* **Task statement**: The number of lines holding the string "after" is all that is wanted; count them in the records below.
(Dataset extract Opens)
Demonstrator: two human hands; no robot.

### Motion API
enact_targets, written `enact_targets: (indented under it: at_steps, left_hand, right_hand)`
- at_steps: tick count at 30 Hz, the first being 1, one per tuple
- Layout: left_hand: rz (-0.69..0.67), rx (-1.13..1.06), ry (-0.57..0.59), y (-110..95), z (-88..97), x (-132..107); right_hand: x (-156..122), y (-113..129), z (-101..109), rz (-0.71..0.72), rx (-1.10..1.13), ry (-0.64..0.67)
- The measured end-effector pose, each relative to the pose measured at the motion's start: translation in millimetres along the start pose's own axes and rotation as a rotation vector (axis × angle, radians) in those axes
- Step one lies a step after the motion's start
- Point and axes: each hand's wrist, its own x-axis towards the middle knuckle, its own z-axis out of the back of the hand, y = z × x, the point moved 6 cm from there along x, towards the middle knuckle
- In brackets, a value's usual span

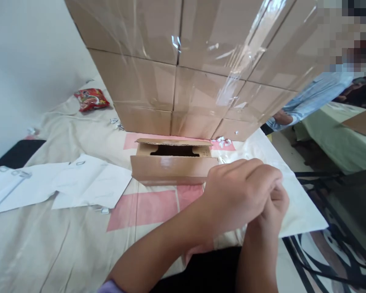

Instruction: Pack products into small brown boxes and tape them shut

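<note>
My left hand is closed, its fingers bent down against my right hand. Partly behind it, my right hand is also closed, with the fingertips of both pressed together. Whatever lies between them, if anything, is hidden. To their left sits a small brown cardboard box on the cloth-covered surface, its top flaps raised and a dark inside showing. Behind this box rises a big stack of brown cartons wrapped in clear plastic film.
White paper sheets lie at the left, with a red snack packet farther back. Crumpled white scraps lie by the stack's base. A person in a light blue sleeve is at the right, near another cloth-covered table.
</note>
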Motion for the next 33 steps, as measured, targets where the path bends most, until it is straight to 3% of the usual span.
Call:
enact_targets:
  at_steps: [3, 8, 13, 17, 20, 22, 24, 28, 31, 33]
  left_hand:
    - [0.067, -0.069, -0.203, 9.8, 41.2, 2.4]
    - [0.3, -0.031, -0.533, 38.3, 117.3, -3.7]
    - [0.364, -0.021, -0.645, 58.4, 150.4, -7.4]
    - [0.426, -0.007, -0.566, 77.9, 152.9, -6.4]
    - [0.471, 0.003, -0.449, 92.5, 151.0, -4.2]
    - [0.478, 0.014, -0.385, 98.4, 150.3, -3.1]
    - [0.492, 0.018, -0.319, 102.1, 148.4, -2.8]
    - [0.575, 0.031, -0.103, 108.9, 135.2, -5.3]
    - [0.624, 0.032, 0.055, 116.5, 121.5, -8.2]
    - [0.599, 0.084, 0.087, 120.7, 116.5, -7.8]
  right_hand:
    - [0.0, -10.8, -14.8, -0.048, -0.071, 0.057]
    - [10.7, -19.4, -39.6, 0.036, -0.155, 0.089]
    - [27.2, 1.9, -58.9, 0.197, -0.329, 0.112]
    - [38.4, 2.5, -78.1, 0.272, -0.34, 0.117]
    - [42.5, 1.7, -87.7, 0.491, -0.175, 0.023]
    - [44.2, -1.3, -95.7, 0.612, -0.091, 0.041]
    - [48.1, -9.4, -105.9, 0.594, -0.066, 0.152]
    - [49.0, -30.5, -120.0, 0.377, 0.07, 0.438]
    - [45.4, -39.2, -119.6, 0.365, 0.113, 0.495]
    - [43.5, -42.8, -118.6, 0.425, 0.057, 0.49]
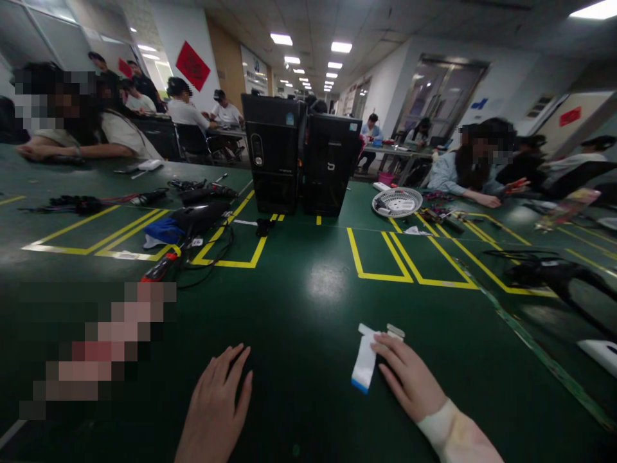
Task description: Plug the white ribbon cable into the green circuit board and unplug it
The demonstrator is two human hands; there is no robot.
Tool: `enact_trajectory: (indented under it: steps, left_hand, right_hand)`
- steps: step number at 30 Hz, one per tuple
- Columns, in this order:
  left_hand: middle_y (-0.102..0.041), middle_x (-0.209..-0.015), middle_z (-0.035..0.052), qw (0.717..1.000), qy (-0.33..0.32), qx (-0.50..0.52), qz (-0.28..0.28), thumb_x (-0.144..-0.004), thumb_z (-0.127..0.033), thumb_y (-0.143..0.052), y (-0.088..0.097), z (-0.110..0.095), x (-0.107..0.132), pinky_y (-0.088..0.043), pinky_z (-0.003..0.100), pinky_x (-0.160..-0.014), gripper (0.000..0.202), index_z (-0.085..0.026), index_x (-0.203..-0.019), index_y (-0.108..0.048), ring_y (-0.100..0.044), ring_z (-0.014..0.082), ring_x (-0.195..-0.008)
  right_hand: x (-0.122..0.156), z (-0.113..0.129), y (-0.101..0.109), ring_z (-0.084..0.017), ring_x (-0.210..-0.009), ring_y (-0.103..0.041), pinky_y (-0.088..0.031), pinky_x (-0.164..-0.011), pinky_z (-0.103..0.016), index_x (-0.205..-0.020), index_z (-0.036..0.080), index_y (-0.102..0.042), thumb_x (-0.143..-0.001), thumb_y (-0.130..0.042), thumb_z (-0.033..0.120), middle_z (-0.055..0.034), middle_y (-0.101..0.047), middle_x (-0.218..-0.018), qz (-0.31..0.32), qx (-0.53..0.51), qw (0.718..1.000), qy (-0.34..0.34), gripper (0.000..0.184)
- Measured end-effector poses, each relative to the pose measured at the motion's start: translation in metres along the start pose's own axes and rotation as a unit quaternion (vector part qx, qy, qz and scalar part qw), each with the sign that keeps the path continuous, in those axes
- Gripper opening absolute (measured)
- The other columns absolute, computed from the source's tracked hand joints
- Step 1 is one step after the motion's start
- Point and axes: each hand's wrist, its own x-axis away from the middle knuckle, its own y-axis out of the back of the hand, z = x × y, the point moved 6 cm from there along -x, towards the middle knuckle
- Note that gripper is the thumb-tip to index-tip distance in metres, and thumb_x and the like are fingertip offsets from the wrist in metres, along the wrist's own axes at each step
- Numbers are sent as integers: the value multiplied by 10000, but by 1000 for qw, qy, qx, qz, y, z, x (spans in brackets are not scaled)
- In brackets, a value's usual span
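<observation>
On the dark green table, my left hand (216, 399) lies flat with fingers stretched out and nothing in them. My right hand (409, 379) rests to the right, its fingers extended and the thumb apart. Its fingertips touch the edge of a white flat strip with a blue end (364, 363), which looks like a ribbon cable and lies bent on the table. Just beyond those fingers is a small pale, oblong piece (396, 332), partly covered by the hand; I cannot tell whether it joins the strip.
Two black computer towers (274, 154) stand at the back middle. A white round basket (396, 203) holds items behind right. Dark cables and a blue cloth-like item (164, 233) lie left, near a red-black tool (166, 263). Yellow tape marks the table. Other people sit around.
</observation>
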Motion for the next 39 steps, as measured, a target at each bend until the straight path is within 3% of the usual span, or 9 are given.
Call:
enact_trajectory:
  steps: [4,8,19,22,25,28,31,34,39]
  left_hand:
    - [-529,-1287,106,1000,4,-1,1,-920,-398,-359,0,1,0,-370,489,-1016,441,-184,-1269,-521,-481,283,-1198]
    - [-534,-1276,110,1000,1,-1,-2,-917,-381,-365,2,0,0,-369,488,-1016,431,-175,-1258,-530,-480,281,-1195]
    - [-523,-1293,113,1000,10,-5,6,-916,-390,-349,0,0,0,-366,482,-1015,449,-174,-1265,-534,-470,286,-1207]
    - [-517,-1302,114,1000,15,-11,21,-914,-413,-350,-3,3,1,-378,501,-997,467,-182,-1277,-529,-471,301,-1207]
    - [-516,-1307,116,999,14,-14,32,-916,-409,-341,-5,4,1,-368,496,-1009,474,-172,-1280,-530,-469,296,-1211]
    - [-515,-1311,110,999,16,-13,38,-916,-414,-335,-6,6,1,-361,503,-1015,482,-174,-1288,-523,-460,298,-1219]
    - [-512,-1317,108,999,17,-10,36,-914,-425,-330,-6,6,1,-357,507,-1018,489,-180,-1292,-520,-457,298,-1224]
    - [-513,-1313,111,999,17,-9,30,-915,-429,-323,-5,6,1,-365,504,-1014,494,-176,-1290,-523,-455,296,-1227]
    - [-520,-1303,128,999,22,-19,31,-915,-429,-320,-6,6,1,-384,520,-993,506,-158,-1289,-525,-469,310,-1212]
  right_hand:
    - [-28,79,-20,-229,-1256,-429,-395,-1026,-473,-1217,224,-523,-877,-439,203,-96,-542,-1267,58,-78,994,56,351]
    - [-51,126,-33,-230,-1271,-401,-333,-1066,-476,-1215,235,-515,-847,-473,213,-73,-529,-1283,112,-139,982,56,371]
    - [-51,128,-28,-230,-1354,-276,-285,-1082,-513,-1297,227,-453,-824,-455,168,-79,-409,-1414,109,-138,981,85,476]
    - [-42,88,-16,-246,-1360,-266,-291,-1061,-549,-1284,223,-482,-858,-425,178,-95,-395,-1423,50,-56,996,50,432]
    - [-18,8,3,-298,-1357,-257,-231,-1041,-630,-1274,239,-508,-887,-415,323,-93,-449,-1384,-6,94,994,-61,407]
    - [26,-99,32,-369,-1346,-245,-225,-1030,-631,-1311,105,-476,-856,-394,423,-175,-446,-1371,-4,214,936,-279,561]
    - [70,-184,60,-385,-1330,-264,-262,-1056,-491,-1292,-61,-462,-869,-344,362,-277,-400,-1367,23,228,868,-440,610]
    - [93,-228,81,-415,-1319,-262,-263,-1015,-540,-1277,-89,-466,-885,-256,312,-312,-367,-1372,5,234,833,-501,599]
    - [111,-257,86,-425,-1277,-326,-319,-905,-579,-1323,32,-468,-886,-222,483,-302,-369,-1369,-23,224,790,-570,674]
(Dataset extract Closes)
* **Answer to this exercise**: 2